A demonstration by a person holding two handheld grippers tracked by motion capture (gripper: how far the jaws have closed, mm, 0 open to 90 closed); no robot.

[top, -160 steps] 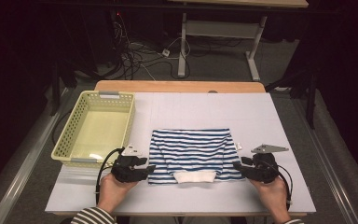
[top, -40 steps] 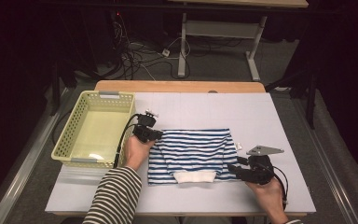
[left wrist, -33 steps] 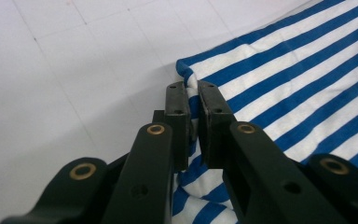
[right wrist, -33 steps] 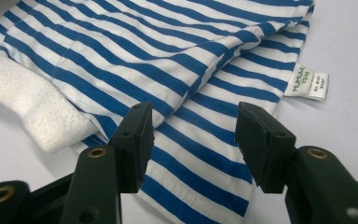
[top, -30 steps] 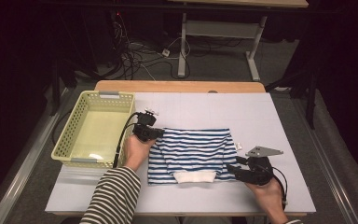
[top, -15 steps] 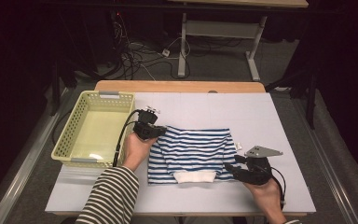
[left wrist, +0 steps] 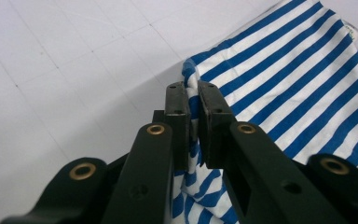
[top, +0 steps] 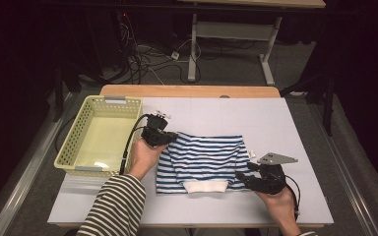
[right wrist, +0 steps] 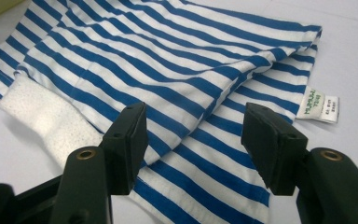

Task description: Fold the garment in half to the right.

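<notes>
Here the left gripper (top: 166,138) is clenched on the far-left corner of the folded blue-and-white striped cotton garment (top: 204,158); in the left gripper view its pads (left wrist: 177,112) pinch a raised fold of the striped cloth (left wrist: 289,88), with the fabric bunched between them. The right gripper (top: 243,173) stands released, and its jaws have just been opening. In the right gripper view the two pads (right wrist: 130,140) are set wide apart over the garment's near-right edge (right wrist: 205,154), with striped cloth lying between them and neither pad pressing on it.

The garment lies flat on the white gridded table top (top: 275,118), a little nearer the person than the table's middle, with its white ribbed cuff (top: 205,186) facing the near edge. A small white sewn-in label (right wrist: 320,105) sticks out at its right side. The garment's left edge is near the pale yellow perforated plastic basket (top: 74,147), which sits at the table's left edge, its left side overhanging. Bare table stretches beyond the garment to the far wooden edge strip (top: 189,91) and to the right of it; a narrower band is free along the near edge.

By count: one garment, one basket, two grippers, and one grey three-cornered plate (top: 277,158) on the right gripper.
</notes>
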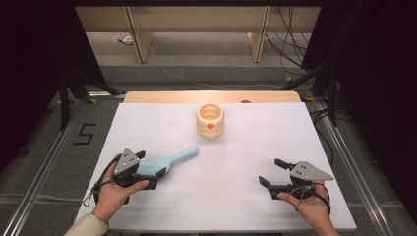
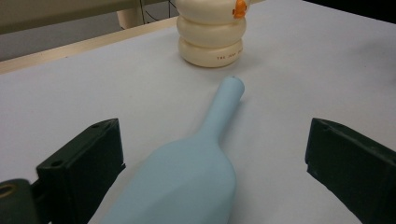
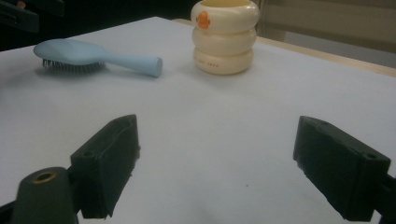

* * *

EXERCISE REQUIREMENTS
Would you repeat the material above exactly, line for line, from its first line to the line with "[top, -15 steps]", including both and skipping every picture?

ANSWER AREA
A demonstration by a person holding two handheld grippers tracked by motion capture (gripper: how far the jaws have closed, mm, 0 open to 90 closed); no robot.

[top, -160 steps] 
[top, -40 steps] 
[left wrist, -33 steps] 
[right wrist, -33 steps] 
[top, -30 steps] 
[top, -15 steps] 

What the exercise asked for has been given in full.